In [110]:
%load_ext autoreload
%autoreload 2

import numpy as np
import matplotlib.pyplot as plt

from mcmc import mcmc
import densities
import my_problemLR

%matplotlib notebook

The autoreload extension is already loaded. To reload it, use:
  %reload_ext autoreload


## Parameter for the problem

In [111]:
# parameters for the problem
Npoint = 100

# data abscissa {Xi}
my_problemLR.Xi = np.random.rand(Npoint)
my_problemLR.sigmad = 0.1 # sec

## Linear regression coefficients to be found

In [112]:
slope = 2.
intercept = 1.

## Create "observed data"

In [113]:
#  Data value = {Yi}
my_problemLR.Yi = slope * my_problemLR.Xi + intercept + np.random.randn(Npoint) * my_problemLR.sigmad

## Trial solution

In [114]:
X0 = np.array([10., 10.])

## Run MCMC with Gaussian ('Gaus') and exponential ('Expo') residual distributions

In [115]:
step = np.array([0.01, 0.01])# *2 or *5 or *10

niter = 100000


mout_gauss, mMAP_gauss, accrate_gauss = mcmc(my_problemLR.logprior, my_problemLR.loglikelyhood,
                                             densities.generate, densities.logproposal, X0, niter, step, 'Gaus')

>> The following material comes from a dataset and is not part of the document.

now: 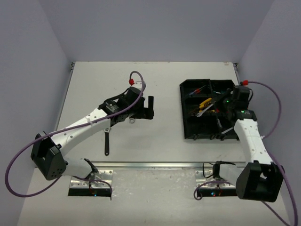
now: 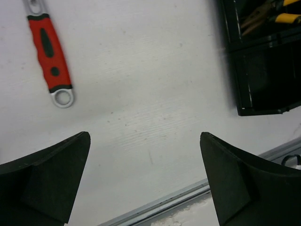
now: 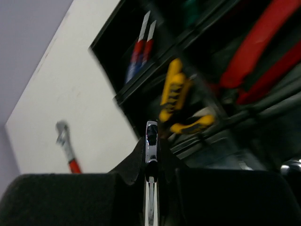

mout_expo, mMAP_expo, accrate_expo = mcmc(my_problemLR.logprior, my_problemLR.loglikelyhood,
                                          densities.generate, densities.logproposal, X0, niter, step, 'Expo')

## Plot solutions

In [116]:
x_gauss = mout_gauss[:, 0]
y_gauss = mout_gauss[:, 1]

x_expo = mout_expo[:, 0]
y_expo = mout_expo[:, 1]

plt.figure(figsize=(9, 4))
plt.subplot(121)
plt.title('Gaussian')
print('acceptanceRate',accrate)
plt.scatter(x_gauss, y_gauss,cmap= plt.get_cmap('seismic'), c = np.arange(len(x_gauss))/len(x_gauss))
print('Solution with highest probability is ',mMAP)
plt.xlabel('Slope')
plt.ylabel('Intercept')
plt.subplot(122)
plt.title('Exponential')
print('acceptanceRate',accrate)
plt.scatter(x_expo, y_expo,cmap= plt.get_cmap('seismic'), c = np.arange(len(x_expo))/len(x_expo))
print('Solution with highest probability is ',mMAP)
plt.xlabel('Slope')
plt.ylabel('Intercept')
cb = plt.colorbar()
cb.set_label('Percentage of values (%)')
plt.subplots_adjust(wspace=0.3)

<IPython.core.display.Javascript object>

acceptanceRate 0.64371
Solution with highest probability is  [2.0179488 1.0004095]
acceptanceRate 0.64371
Solution with highest probability is  [2.0179488 1.0004095]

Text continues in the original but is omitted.